ING Investment Management Americas' top executive said his firm expects more distribution of its products through banks this year with banks continuing their move to broader, open-architecture platforms.
Robert W. Crispin, the New York firm's chairman and chief executive, said it has well-established distribution arrangements with such large banks as Wachovia Corp., Bank of America Corp., and Wells Fargo & Co., and that it wants to strengthen those relationships while starting some with other banks.
As of Nov. 30 the unit of the Dutch financial services giant ING Group NV had $180 billion of assets under management. Fifteen percent of its new retail product distribution is coming through banks.
"Certainly we expect growth, and we will be surprised if we don't have a nice increase over" the 15% level this year, Mr. Crispin said. "The bank channel is the most rapidly growing channel of distribution for us and really for the industry overall."
Bank distribution is growing quickly because banks are going from offering only proprietary products to a more open-architecture environment, eager to generate assets from a larger product selection, Mr. Crispin said.
"A large driver for our success is banks are on a quest for more fee income," he said. "Right now, with the flat yield curve, and the pressure on net interest margins in the bank world, growth of fee income is a very important tactical, perhaps strategic objective for banks.
"Banks are extremely interested in generating fee income. This isn't just a 2006 phenomenon - this is something we expect to continue as long as we are in this current yield curve environment."
On Dec. 4, ING Group named Dave Bullock president and CEO of ING Funds Distributor, its fund distribution arm. Mr. Crispin said he hired Mr. Bullock (who had held the same titles at Old Mutual Capital, the U.S. distribution arm of Old Mutual PLC) to boost sales through banks.
Mr. Crispin said he wants his firm to do more cross-selling from its product base, which includes mutual funds, variable annuities, life insurance, and fixed annuities.
"There is a real trend in the industry where they'd like to do more with fewer providers," he said of banks. "ING has a real credible spectrum of products, and that makes us attractive to banks so that they don't have to go out and find what we can offer from four or five different places."
Despite ING's wealth of products and banking ties, each of its products has to perform solidly and steadily on its own, Mr. Crispin said.
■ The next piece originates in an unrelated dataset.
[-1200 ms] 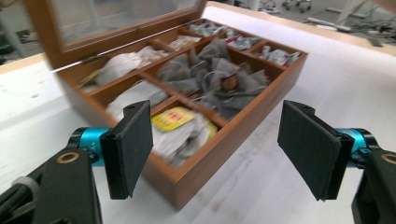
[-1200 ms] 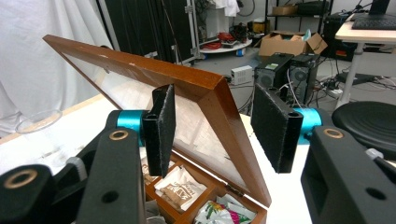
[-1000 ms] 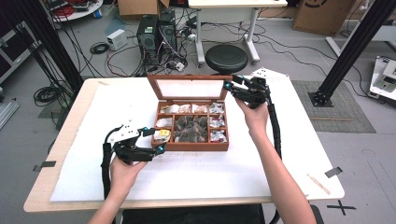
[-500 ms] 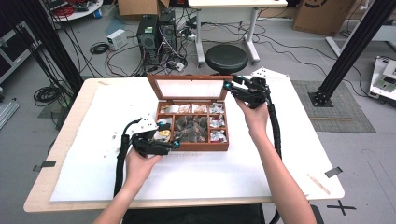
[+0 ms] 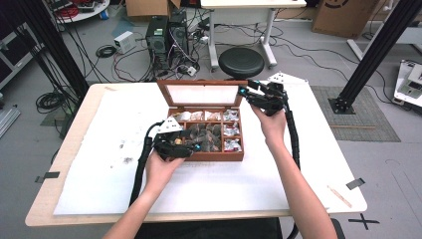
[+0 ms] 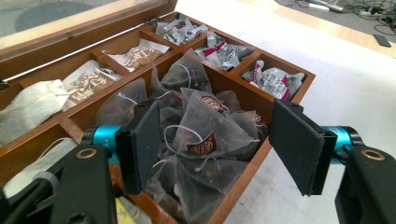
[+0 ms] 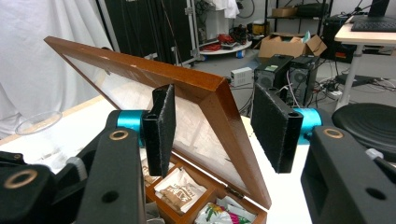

"ING has wonderful relationships with banks, but they aren't going to give us opportunities unless we can deliver performance," he said. "In this new open-architecture environment, we have to deliver quality and competitive products. If we don't meet their needs, then we won't be their preferred provider." Banks "are an extremely important partner of ours," he said. "It is not sufficient to say that they are a distribution channel, because these are partners of ours. So the relationship development and the development of a broad and credible product lineup are critical to our success."